Instructions for the task -> The records below must be reproduced exactly, excluding any pictures.
Material for this exercise Start Marker
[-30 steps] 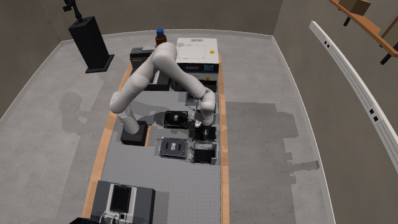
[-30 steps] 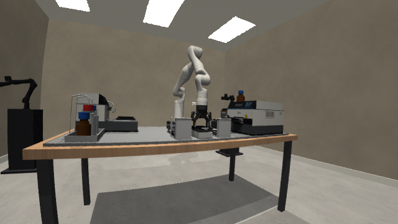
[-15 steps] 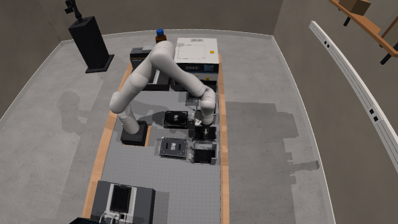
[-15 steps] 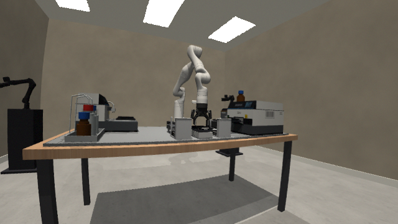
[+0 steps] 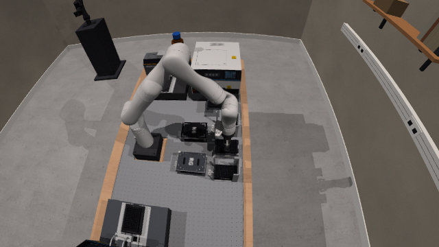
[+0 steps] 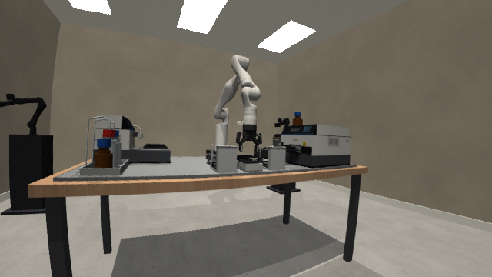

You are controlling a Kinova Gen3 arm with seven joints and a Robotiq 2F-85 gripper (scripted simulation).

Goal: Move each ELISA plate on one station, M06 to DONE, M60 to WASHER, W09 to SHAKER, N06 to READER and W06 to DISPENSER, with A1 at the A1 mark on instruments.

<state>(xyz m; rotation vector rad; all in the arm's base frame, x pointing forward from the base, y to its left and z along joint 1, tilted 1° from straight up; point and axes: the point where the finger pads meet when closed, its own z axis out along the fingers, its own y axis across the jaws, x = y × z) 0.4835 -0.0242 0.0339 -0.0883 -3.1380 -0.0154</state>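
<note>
A dark plate (image 6: 250,158) is seen low on the tabletop (image 6: 192,185) under the gripper (image 6: 249,145), fingers spread wide, holding nothing. Its well grid (image 5: 226,147) is shown only from above.

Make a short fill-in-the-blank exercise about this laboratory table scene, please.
1. The black two-finger gripper is fully ____.
2. It hangs directly above a black multi-well plate and holds ____.
3. The brown glass bottle behind the white arm has a ____ cap.

Missing words: open; nothing; blue
</note>
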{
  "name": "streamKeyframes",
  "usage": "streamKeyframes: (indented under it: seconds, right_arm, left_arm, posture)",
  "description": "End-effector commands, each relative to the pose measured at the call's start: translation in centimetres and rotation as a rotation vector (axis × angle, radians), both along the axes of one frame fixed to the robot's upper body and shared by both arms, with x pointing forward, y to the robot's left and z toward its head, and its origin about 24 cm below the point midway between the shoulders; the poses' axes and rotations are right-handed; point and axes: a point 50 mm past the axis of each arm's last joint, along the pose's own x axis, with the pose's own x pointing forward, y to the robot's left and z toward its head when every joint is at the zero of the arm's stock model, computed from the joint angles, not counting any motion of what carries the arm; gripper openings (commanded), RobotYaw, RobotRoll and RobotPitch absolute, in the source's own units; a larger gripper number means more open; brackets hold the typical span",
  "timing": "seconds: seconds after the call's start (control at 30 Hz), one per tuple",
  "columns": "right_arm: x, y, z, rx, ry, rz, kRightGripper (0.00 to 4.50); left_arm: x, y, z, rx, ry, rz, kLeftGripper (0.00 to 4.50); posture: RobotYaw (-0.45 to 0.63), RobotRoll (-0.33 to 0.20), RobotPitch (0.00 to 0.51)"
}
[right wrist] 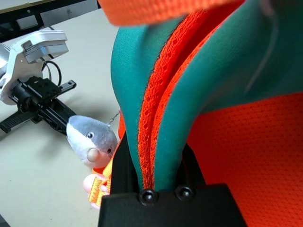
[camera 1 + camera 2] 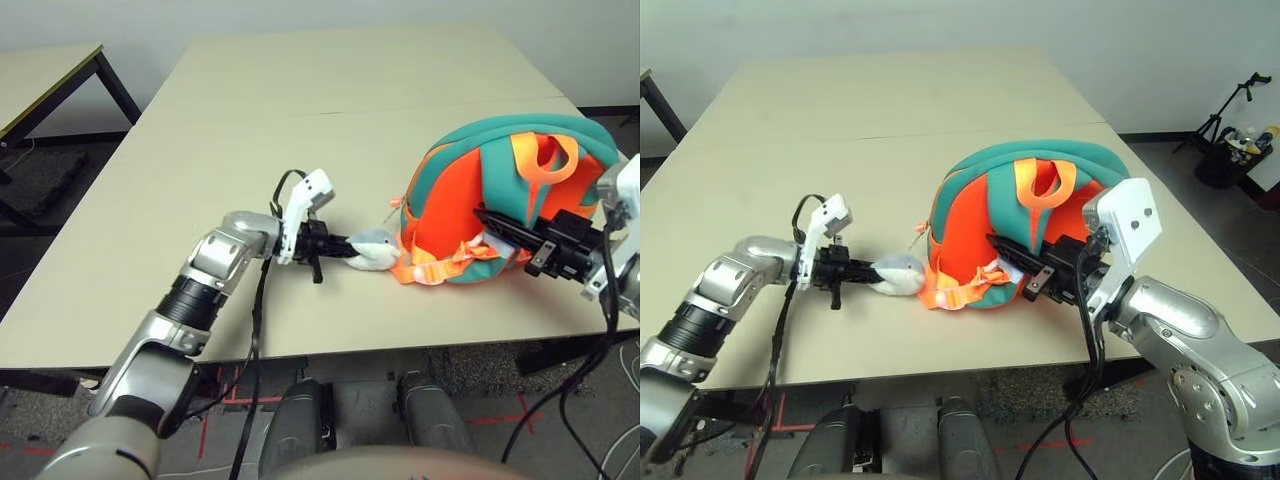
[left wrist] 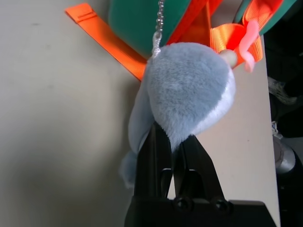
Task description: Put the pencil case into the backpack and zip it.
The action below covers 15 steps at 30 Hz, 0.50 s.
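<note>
Two grippers engage one backpack on the table (image 2: 200, 150), a beige worktop with a seam running across its middle. The backpack (image 2: 480, 200), teal with bright orange panels, rests near the front right corner of the worktop, strap side facing the robot. Its orange carry loop (image 2: 545, 160) sits at the top of the back panel, and its orange straps (image 2: 960, 285) trail onto the table surface toward the front edge.

The right gripper (image 1: 151, 156) reaches in from the right edge. Its black fingers are clamped on a fold of the backpack's teal and orange fabric, which passes between them.

The left gripper (image 3: 173, 142) lies low over the worktop near the front edge, left of the backpack and pointing toward it. Its fingers are closed on the tail end of the plush charm (image 2: 372, 250), a grey and white shark-like toy. A short metal chain (image 3: 160, 19) links the charm to the backpack.

The pencil case cannot be located in these views.
</note>
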Motion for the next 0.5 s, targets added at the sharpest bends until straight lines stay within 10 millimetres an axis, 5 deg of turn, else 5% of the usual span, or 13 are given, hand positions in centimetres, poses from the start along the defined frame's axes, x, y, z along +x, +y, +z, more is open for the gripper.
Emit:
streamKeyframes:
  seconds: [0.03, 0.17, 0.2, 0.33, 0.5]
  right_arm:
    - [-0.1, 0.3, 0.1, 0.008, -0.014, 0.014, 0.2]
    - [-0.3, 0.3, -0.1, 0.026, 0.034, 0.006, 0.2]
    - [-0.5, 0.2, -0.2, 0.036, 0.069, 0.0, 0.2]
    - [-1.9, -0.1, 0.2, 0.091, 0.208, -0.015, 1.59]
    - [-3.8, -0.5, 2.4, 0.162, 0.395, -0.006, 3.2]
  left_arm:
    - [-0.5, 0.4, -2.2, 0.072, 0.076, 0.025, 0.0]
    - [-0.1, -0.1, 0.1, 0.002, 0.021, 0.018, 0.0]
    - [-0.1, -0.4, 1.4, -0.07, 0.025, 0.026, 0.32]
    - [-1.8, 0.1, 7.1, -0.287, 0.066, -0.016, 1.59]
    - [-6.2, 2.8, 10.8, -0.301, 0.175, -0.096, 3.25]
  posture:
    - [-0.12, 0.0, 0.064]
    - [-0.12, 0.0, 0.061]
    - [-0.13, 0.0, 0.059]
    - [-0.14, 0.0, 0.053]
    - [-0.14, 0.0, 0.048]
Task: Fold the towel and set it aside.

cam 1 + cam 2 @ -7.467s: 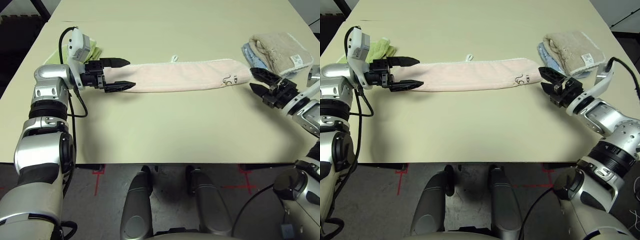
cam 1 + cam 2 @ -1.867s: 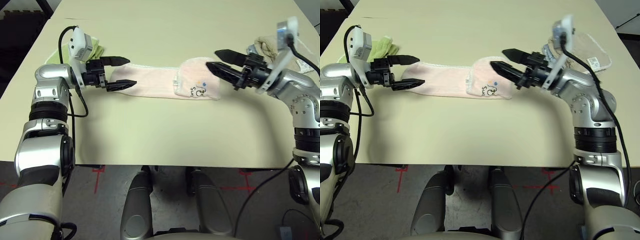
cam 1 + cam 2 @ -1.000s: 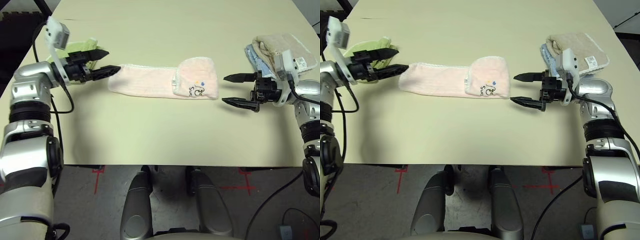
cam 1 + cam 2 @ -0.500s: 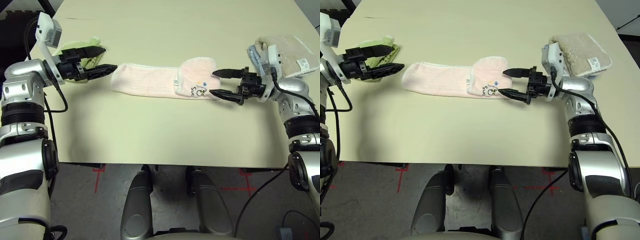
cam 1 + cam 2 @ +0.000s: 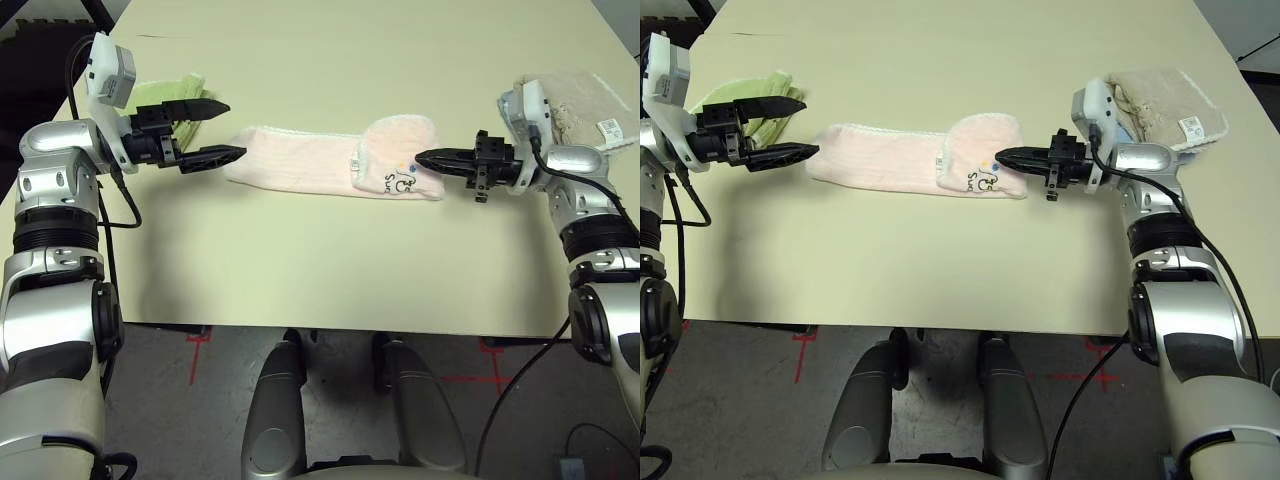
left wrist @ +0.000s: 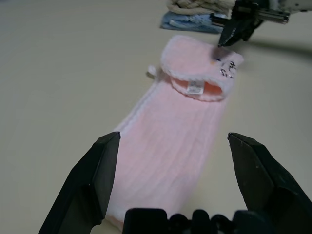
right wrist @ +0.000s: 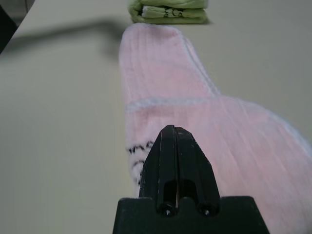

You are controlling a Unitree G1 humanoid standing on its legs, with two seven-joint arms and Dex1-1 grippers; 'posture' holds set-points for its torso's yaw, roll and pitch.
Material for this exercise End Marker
Solution to the problem ->
[-30 steps] 
[-30 steps] 
[-15 steps] 
[-15 steps] 
[+0 steps] 
[+0 steps] 

You are controlling a Kinova Gen3 arm with seven joints and a Robotiq 2F-85 gripper (scripted simulation).

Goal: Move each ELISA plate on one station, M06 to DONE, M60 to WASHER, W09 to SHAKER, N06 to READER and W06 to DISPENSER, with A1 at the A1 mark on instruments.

<state>(xyz m; rotation vector rad; all in the arm's base frame, x pointing forward from the base, y to its left and z along joint 1, tilted 1° from straight up; point and axes: the point where the finger pads meet when closed, its own z axis out along the fingers, its own y axis across the jaws, x = y × z) 0.4835 -0.0242 0.0339 -0.0883 -3.1380 -0.0154</state>
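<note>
A dark plate (image 6: 250,158) is seen low on the tabletop (image 6: 192,185) under the gripper (image 6: 249,145), fingers spread wide, holding nothing. Its well grid (image 5: 226,147) is shown only from above.

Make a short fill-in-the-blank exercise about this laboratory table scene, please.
1. The black two-finger gripper is fully ____.
2. It hangs directly above a black multi-well plate and holds ____.
3. The brown glass bottle behind the white arm has a ____ cap.

Missing words: open; nothing; blue
</note>
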{
  "name": "streamKeyframes",
  "usage": "streamKeyframes: (indented under it: seconds, right_arm, left_arm, posture)",
  "description": "End-effector commands, each relative to the pose measured at the call's start: translation in centimetres and rotation as a rotation vector (axis × angle, radians), both along the axes of one frame fixed to the robot's upper body and shared by both arms, with x pointing forward, y to the robot's left and z toward its head, and its origin about 24 cm below the point midway between the shoulders; the poses' axes and rotations are right-handed; point and axes: a point 50 mm past the axis of each arm's last joint, along the pose's own x axis, with the pose's own x pointing forward, y to the robot's left and z toward its head when every joint is at the zero of the arm's stock model, computed from the joint angles, not counting any motion of what carries the arm; gripper openings (commanded), RobotYaw, RobotRoll and RobotPitch absolute, in the source's own units; a larger gripper number means more open; brackets hold the typical span",
  "timing": "seconds: seconds after the call's start (control at 30 Hz), one per tuple",
  "columns": "right_arm: x, y, z, rx, ry, rz, kRightGripper (0.00 to 4.50); left_arm: x, y, z, rx, ry, rz, kLeftGripper (0.00 to 4.50); posture: RobotYaw (-0.45 to 0.63), RobotRoll (-0.33 to 0.20), RobotPitch (0.00 to 0.51)"
}
[right wrist] 
[camera 1 + camera 2] 
[left wrist] 
Task description: Put the pencil case into the backpack and zip it.
The action below covers 15 steps at 30 Hz, 0.50 s.
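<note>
Two grippers engage one backpack on the table (image 2: 200, 150), a beige worktop with a seam running across its middle. The backpack (image 2: 480, 200), teal with bright orange panels, rests near the front right corner of the worktop, strap side facing the robot. Its orange carry loop (image 2: 545, 160) sits at the top of the back panel, and its orange straps (image 2: 960, 285) trail onto the table surface toward the front edge.

The right gripper (image 1: 151, 156) reaches in from the right edge. Its black fingers are clamped on a fold of the backpack's teal and orange fabric, which passes between them.

The left gripper (image 3: 173, 142) lies low over the worktop near the front edge, left of the backpack and pointing toward it. Its fingers are closed on the tail end of the plush charm (image 2: 372, 250), a grey and white shark-like toy. A short metal chain (image 3: 160, 19) links the charm to the backpack.

The pencil case cannot be located in these views.
</note>
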Motion for the next 0.5 s, targets added at the sharpest bends until straight lines stay within 10 millimetres an axis, 5 deg of turn, else 5% of the usual span, or 13 are given, hand positions in centimetres, poses from the start along the defined frame's axes, x, y, z along +x, +y, +z, more is open for the gripper.
Emit:
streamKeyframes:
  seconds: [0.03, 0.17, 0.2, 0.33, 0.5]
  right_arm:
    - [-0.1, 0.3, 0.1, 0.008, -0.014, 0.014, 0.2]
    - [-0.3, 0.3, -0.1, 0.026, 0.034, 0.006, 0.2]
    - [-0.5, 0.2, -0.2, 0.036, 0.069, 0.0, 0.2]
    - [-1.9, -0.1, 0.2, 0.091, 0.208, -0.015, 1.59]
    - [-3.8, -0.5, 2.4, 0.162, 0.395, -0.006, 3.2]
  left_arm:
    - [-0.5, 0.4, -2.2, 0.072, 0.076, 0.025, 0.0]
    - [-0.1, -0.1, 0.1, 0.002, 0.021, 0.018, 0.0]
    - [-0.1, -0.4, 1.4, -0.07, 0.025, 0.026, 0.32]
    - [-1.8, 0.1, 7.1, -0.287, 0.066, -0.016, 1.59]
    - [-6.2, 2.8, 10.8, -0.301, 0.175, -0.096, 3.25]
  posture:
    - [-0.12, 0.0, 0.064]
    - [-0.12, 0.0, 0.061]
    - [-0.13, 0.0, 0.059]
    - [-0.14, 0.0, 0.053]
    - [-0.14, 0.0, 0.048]
Task: Fold the towel and set it aside.

cam 1 + cam 2 @ -7.467s: 
cam 1 + cam 2 @ -1.867s: 
cam 1 + cam 2 @ -1.000s: 
cam 1 + cam 2 @ -0.500s: 
cam 1 + cam 2 @ +0.000s: 
left wrist @ +0.000s: 
right wrist @ +0.000s: 

You are controlling a Unitree G1 humanoid standing on its legs, with two seven-joint arms and Dex1-1 grippers; 'posture' holds set-points for its torso's yaw, roll and pitch.

Nothing else belongs in this answer.